I'm just as shocked as the rest of you at President Bush's use of language. As many know by now, an open microphone at the Group of 8 meeting caught the president in some unscripted and blunt talk. He was heard saying this to British Prime Minister Tony Blair:
"See, the irony is that what they need to do is get Syria to get Hezbollah to stop doing this shit, and it's over."
Can you believe that? Is it possible that the president of the United States, who should be setting an example for us all, would completely misuse the term "ironic" in that way? "Irony" usually involves language and, by most definitions, has two layers of meaning. There is a difference between what one says and what one really means, or between what a character in a play or novel believes and what the audience or reader really knows. There are, of course, situational ironies, in which what happens is not what was expected or deemed appropriate (a fire station burning down is the usual example).

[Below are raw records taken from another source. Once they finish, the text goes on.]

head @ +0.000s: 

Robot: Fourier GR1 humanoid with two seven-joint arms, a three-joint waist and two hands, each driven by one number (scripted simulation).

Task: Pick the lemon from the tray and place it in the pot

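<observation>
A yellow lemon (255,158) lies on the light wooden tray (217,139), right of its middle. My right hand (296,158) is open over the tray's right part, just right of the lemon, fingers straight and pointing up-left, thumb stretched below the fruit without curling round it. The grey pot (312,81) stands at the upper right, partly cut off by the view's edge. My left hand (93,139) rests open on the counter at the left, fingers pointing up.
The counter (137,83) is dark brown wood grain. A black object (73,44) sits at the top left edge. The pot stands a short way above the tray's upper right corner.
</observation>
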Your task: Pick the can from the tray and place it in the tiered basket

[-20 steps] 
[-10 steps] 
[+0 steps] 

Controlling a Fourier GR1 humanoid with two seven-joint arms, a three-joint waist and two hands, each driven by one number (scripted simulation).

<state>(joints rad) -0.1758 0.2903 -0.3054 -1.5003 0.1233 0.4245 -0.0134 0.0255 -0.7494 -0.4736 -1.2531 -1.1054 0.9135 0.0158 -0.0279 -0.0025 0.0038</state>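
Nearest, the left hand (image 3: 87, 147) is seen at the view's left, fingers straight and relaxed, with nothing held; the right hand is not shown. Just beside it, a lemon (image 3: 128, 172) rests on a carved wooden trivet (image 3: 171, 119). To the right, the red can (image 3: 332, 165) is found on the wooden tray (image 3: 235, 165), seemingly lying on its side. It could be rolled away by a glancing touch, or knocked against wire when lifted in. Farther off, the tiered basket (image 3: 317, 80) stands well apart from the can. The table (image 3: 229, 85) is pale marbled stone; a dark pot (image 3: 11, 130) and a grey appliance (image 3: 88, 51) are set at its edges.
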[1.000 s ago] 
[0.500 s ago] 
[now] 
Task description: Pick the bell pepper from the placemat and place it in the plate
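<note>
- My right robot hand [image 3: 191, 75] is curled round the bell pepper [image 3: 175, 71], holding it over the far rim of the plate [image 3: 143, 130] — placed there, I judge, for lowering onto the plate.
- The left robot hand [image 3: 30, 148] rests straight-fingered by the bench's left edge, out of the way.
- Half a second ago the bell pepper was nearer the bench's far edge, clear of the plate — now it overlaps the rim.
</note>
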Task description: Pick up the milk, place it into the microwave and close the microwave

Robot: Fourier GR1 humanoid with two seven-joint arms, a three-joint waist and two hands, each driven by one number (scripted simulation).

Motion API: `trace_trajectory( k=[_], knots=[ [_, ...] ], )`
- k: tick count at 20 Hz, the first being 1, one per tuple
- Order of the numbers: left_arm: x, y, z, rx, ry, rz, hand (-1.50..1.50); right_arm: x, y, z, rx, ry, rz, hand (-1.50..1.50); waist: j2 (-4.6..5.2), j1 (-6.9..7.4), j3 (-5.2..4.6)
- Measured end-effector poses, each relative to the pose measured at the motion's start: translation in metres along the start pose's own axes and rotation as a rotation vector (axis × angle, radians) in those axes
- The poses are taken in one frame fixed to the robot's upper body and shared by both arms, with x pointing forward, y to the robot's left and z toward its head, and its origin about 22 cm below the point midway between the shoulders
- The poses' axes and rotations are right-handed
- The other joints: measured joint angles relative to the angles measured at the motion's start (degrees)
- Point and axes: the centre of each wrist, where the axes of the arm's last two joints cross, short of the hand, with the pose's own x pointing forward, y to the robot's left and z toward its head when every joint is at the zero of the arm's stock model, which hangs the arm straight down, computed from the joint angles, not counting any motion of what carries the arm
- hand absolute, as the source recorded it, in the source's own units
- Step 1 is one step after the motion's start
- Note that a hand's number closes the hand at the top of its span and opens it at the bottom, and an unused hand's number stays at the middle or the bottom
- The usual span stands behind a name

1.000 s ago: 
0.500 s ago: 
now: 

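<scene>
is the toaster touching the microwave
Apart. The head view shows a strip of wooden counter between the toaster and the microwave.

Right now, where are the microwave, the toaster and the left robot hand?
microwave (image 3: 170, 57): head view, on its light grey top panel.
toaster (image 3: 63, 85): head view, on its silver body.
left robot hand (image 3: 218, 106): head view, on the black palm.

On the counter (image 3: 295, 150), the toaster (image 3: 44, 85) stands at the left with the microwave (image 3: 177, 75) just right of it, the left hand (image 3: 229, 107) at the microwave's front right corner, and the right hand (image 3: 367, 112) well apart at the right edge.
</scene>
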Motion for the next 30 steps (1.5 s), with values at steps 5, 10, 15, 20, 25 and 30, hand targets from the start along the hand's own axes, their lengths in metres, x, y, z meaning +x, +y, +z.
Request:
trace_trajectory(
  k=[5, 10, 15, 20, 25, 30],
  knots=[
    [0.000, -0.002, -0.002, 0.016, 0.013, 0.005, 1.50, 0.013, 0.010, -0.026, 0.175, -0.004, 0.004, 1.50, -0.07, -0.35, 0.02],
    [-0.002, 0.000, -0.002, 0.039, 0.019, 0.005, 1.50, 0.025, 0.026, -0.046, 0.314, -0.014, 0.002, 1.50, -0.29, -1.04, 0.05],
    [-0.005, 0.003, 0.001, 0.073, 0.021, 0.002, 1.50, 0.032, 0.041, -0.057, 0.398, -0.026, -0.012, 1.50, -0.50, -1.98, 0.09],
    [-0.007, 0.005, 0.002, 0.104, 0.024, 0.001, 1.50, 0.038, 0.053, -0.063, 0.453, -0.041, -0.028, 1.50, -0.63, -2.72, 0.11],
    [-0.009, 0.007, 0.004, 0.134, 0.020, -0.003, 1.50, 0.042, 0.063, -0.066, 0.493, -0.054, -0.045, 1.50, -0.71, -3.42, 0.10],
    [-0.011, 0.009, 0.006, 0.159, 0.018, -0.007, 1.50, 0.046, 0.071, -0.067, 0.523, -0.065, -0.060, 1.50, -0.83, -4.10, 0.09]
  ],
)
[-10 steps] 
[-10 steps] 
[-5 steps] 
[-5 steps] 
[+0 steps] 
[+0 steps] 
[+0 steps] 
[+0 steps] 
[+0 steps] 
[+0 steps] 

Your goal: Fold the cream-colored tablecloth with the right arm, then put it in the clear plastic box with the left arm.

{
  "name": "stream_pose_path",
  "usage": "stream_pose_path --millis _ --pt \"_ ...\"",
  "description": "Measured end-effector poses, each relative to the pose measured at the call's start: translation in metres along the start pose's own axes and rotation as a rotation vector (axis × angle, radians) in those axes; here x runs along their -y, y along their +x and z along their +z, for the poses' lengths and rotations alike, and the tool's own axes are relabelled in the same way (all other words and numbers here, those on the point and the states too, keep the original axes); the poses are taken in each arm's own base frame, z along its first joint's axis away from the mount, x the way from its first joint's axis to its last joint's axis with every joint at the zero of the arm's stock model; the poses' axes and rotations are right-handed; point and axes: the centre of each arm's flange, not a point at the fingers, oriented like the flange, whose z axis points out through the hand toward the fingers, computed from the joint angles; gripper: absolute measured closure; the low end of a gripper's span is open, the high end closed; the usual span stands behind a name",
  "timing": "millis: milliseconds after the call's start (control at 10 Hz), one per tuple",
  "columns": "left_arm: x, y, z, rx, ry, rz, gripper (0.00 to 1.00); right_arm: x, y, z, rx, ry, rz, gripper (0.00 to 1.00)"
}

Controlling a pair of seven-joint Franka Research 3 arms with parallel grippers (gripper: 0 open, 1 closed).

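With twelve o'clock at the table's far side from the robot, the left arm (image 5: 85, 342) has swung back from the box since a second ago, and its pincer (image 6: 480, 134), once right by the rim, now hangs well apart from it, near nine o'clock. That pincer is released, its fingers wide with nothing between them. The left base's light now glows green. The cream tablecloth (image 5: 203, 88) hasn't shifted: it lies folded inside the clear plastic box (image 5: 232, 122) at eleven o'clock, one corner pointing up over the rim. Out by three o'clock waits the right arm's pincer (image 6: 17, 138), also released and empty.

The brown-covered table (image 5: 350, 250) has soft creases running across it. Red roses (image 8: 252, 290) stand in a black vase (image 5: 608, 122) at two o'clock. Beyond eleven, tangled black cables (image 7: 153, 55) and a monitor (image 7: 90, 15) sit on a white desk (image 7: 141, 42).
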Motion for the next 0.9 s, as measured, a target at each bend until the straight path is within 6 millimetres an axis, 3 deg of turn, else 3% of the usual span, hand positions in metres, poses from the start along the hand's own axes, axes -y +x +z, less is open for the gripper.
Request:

But even if you accept the expanded definitions of irony based on all the intellectual discussions of the Alanis Morissette song (and there are more than you might think), in which the word is used merely to describe funny coincidences or "life sucks" moments, there is no conceivable way that getting Syria to take care of Hezbollah is "ironic."
"Ironic," to cite just one example, would be the president signing a bill making "exceeding the bounds of decency" over the public airwaves punishable by $325,500 instead of $32,500, then himself uttering a word that would get a broadcaster fined for airing it.